# PROBLEM TO WORK ON
All of the data below should be output exactly as given.

# INFORMATION PROVIDED
····················

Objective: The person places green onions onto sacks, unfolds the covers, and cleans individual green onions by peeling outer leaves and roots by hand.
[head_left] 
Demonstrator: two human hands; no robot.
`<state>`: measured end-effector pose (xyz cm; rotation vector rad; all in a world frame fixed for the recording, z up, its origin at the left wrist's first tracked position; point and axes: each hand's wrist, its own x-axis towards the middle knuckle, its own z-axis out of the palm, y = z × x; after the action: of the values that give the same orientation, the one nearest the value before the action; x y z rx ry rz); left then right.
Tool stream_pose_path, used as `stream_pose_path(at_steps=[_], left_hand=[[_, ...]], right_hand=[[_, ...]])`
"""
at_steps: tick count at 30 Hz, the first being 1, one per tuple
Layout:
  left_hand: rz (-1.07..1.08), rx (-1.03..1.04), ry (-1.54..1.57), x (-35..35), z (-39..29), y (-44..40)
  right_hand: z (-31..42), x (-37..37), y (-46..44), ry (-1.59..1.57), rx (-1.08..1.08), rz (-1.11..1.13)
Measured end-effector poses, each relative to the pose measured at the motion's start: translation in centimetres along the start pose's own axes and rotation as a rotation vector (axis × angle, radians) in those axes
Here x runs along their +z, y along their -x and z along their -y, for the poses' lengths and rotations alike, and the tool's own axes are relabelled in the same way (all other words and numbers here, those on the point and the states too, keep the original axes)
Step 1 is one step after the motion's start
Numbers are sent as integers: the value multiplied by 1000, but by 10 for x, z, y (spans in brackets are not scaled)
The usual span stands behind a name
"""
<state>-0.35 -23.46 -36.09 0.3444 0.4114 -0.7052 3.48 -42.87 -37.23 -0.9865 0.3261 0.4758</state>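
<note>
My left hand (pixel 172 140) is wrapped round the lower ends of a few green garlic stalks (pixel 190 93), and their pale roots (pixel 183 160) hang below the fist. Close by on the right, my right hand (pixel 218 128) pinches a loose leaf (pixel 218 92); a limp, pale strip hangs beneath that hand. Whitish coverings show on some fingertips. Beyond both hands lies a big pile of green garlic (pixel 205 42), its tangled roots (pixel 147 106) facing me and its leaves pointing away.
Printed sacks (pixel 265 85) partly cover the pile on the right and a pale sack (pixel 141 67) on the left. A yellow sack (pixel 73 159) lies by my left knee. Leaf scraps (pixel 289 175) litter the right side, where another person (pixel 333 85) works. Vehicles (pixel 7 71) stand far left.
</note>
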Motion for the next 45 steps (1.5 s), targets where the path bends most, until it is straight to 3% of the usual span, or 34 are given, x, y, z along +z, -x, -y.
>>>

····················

# SOLUTION TO THIS EXERCISE
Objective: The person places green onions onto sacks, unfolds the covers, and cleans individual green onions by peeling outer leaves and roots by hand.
[head_left] 
Demonstrator: two human hands; no robot.
`<state>`: measured end-effector pose (xyz cm; rotation vector rad; all in a world frame fixed for the recording, z up, its origin at the left wrist's first tracked position; point and axes: each hand's wrist, its own x-axis towards the middle knuckle, its own z-axis out of the palm, y = z × x; after the action: of the values that give the same orientation, the one nearest the value before the action; x y z rx ry rz); left then right.
Tool stream_pose_path, used as `stream_pose_path(at_steps=[_], left_hand=[[_, ...]], right_hand=[[_, ...]])`
"""
at_steps: tick count at 30 Hz, the first being 1, one per tuple
Layout:
  left_hand: rz (-1.07..1.08), rx (-1.03..1.04), ry (-1.54..1.57), x (-35..35), z (-39..29), y (-44..40)
  right_hand: z (-31..42), x (-37..37), y (-46..44), ry (-1.59..1.57), rx (-1.08..1.08), rz (-1.11..1.13)
Measured end-effector poses, each relative to the pose measured at the motion's start: translation in centimetres along the start pose's own axes and rotation as a rotation vector (axis × angle, radians) in those axes
Here x runs along their +z, y along their -x and z along their -y, for the poses' lengths and rotations alike, and the tool's own axes are relabelled in the same way (all other words and numbers here, those on the point and the states too, keep the original axes)
Step 1 is one step after the motion's start
Numbers are sent as integers: the value multiplied by 1000, but by 10 for x, z, y (spans in brackets are not scaled)
The usual span stands behind a name
"""
<state>-0.35 -23.46 -36.09 0.3444 0.4114 -0.7052 3.48 -42.87 -37.23 -0.9865 0.3261 0.4758</state>
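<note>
My left hand (pixel 172 140) is wrapped round the lower ends of a few green garlic stalks (pixel 190 93), and their pale roots (pixel 183 160) hang below the fist. Close by on the right, my right hand (pixel 218 128) pinches a loose leaf (pixel 218 92); a limp, pale strip hangs beneath that hand. Whitish coverings show on some fingertips. Beyond both hands lies a big pile of green garlic (pixel 205 42), its tangled roots (pixel 147 106) facing me and its leaves pointing away.
Printed sacks (pixel 265 85) partly cover the pile on the right and a pale sack (pixel 141 67) on the left. A yellow sack (pixel 73 159) lies by my left knee. Leaf scraps (pixel 289 175) litter the right side, where another person (pixel 333 85) works. Vehicles (pixel 7 71) stand far left.
</note>
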Motion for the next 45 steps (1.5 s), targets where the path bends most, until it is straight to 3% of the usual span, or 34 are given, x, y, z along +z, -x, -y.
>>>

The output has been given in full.